We have a new forum that has been added to our family-of-forums that is dedicated to everything paracord related.

Paracordforum.com


----------



## ras1219como (Jan 15, 2013)

NaeKid said:


> We have a new forum that has been added to our family-of-forums that is dedicated to everything paracord related.
> 
> Paracordforum.com


There are forums for everything nowadays!


----------



## NaeKid (Oct 17, 2008)

ras1219como said:


> There are forums for everything nowadays!


We are trying our best to build the best group of forums hosted on our servers ...

For a list of the forums that we have currently running as part of the group, scroll down to the very bottom of any of our forums and click the link to GroupBuilder.com

ParacordForum.com isn't listed yet as it is very (VERY) new ... even newer that my BikerCaged forum.


----------



## 8thDayStranger (Jan 30, 2013)

I use mainly the app for this forum. Are the rest set up in an app form as well or are they strictly for browser use?


----------



## NaeKid (Oct 17, 2008)

8thDayStranger said:


> I use mainly the app for this forum. Are the rest set up in an app form as well or are they strictly for browser use?

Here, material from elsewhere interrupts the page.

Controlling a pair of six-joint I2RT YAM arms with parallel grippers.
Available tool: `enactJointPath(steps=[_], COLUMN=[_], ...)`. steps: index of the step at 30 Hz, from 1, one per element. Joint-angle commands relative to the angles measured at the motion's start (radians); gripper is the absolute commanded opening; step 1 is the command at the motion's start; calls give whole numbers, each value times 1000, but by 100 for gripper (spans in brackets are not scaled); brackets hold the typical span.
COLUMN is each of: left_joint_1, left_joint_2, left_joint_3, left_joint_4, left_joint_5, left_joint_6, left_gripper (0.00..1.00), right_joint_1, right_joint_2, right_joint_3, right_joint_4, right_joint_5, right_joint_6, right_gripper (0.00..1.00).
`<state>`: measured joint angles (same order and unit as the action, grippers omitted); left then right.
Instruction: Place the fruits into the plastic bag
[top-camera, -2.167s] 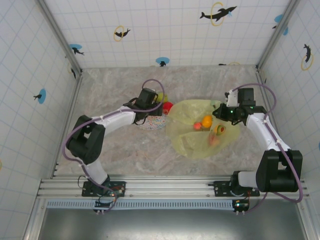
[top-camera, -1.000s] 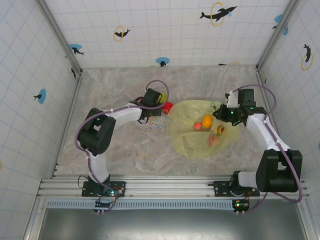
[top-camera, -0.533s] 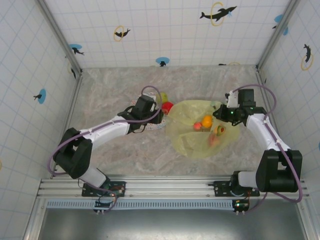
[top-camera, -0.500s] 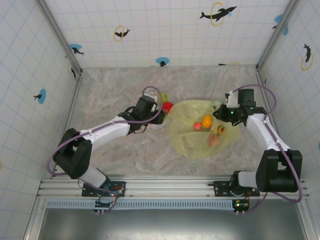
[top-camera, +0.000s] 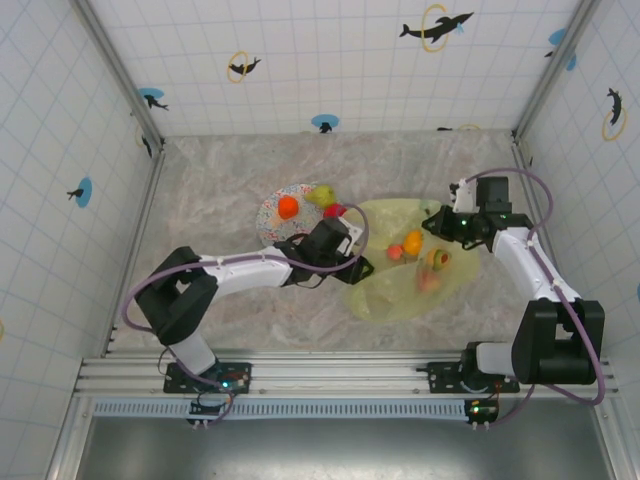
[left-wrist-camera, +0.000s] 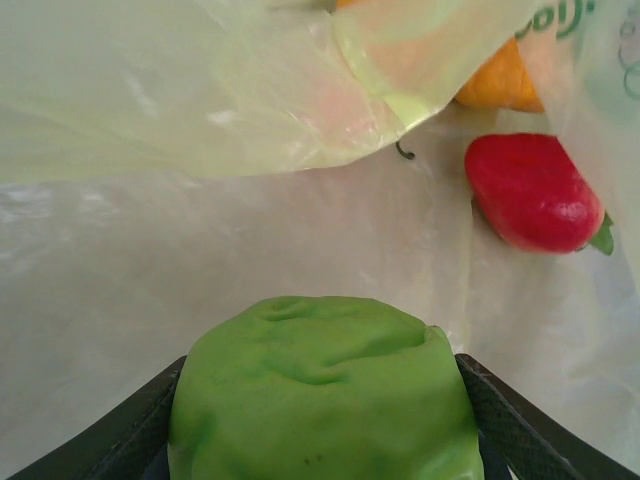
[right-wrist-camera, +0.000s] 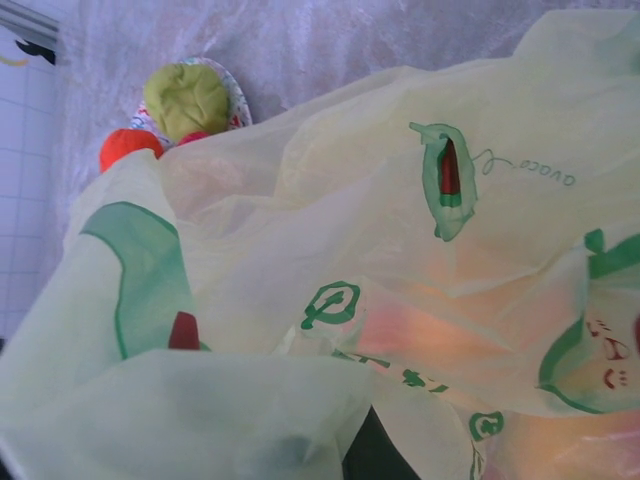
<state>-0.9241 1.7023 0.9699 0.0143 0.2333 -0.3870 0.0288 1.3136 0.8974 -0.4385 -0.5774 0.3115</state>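
My left end effector (top-camera: 352, 264) grips 1 green apple (left-wrist-camera: 320, 395) at the plastic bag (top-camera: 385, 295) mouth; my right end effector (top-camera: 437, 222) is clamped on its rim. I count 3 fruits (top-camera: 288, 206) on 1 plate (top-camera: 268, 222) and 4 in the bag.

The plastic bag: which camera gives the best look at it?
The top camera: it takes in the whole plastic bag lying on the table with fruit inside. The left wrist camera catches a folded edge from close up; the right wrist camera, its wrinkled printed surface.
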Motion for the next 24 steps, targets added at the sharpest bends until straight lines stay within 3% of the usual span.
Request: enactJointPath(steps=[1, 8, 24], left_joint_1=[-5, -7, -7], left_joint_2=[45, 180, 296], left_joint_3=[61, 214, 321], left_joint_4=[55, 79, 265], left_joint_5=[53, 49, -161], left_joint_6=[41, 42, -129], left_gripper=[53, 53, 55], right_joint_1=[18, 56, 72], right_joint_2=[-24, -31, -36], right_joint_3=[-13, -49, -48], right_joint_4=[78, 120, 93], right_joint_5=[-51, -62, -72], right_joint_6=[51, 84, 51], right_gripper=[0, 0, 0])
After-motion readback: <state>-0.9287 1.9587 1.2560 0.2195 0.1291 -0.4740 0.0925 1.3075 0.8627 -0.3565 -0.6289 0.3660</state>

Vindicated (member here) and Austin (our TechAdmin) will be able to answer this question with much more authority.

You will find many more features available to you if you use a full-size computer or laptop and a regular browser - with that being said, I do not believe that an app is available yet.


----------



## 8thDayStranger (Jan 30, 2013)

Yes I love the browser version when I'm at home. Great stuff there.


----------